Constipation and Straining
For some people, a bowel movement means straining and holding their breath, a move known as a Valsalva Maneuver. This can cause an irregular heartbeat or arrhythmia. This combination can activate a nerve in your chest that signals the brain to change your heart rate and drastically lower your blood pressure. This puts your body in panic mode, creating a rapid rise in blood pressure and an irregular heartbeat.

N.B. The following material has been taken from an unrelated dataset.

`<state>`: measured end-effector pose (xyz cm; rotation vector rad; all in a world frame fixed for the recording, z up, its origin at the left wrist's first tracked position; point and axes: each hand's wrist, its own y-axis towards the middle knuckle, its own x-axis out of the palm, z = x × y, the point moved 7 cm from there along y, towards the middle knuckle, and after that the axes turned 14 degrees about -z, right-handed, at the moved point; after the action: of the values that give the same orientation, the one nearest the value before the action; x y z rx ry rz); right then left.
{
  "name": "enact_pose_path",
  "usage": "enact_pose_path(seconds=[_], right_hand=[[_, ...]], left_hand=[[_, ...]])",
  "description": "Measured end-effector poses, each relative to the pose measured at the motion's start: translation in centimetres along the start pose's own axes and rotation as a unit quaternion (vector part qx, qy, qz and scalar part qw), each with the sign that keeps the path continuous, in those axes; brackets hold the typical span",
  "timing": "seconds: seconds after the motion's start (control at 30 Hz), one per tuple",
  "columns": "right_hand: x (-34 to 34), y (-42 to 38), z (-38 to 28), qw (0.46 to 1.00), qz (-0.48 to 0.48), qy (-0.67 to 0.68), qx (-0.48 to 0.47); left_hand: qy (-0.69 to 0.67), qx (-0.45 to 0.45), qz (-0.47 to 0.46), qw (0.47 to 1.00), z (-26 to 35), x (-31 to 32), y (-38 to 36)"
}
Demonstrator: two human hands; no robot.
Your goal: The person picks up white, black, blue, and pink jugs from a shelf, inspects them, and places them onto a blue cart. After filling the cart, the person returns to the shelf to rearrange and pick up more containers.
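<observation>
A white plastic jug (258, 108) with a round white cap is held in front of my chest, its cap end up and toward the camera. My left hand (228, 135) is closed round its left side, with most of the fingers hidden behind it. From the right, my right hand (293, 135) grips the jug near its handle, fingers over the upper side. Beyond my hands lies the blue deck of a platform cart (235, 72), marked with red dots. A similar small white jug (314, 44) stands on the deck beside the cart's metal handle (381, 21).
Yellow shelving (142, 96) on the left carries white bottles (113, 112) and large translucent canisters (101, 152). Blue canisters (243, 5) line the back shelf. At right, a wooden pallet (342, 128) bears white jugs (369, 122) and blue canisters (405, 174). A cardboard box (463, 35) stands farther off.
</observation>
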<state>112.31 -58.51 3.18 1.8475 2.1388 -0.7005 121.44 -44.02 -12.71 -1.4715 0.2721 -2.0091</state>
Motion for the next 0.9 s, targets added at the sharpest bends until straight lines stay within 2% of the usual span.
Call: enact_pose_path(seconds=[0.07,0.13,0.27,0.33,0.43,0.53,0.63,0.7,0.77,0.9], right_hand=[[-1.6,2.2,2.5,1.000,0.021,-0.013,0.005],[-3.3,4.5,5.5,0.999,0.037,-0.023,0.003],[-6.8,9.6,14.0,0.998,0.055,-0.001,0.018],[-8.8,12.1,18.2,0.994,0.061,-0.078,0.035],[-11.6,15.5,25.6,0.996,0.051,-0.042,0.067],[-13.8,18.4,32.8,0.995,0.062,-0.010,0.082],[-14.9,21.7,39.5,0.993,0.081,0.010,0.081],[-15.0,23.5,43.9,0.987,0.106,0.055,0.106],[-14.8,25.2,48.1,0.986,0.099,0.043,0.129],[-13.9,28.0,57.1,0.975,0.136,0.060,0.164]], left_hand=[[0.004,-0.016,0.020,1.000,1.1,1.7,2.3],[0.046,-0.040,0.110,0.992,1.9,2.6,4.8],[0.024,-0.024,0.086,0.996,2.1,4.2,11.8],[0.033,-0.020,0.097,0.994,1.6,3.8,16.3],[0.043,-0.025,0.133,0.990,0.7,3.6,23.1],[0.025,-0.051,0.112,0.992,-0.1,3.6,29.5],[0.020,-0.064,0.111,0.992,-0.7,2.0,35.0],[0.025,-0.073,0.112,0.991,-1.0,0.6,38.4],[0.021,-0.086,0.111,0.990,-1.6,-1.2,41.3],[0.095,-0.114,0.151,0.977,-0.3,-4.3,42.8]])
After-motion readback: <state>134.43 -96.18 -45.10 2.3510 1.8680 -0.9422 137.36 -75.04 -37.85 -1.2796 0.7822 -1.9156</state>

A combination of holding your breath, straining and experiencing abdominal pain — all occurrences common to constipation — can also stimulate the vagus nerve, which connects the brain and the colon. The vagus nerve reflex causes a sharp drop in blood pressure and a sudden slowing of heart rate. It could lead to fainting (vasovagal syncope) as blood flow leaves the head and moves rapidly to the legs. And fainting on the toilet could mean a head injury.
To ease both the fear and the physical symptoms of constipation, try having a bowel movement in a squatting position, with the knees raised to the chest. This can be awkward on a conventional toilet, so putting a footstool in the bathroom can help. In addition, take a closer look at your diet. Drink plenty of water and increase your fiber content. Taking magnesium and calcium can help, and be sure to get daily exercise. Even a moderate walk can invigorate your core muscles and encourage your intestines to move your waste along.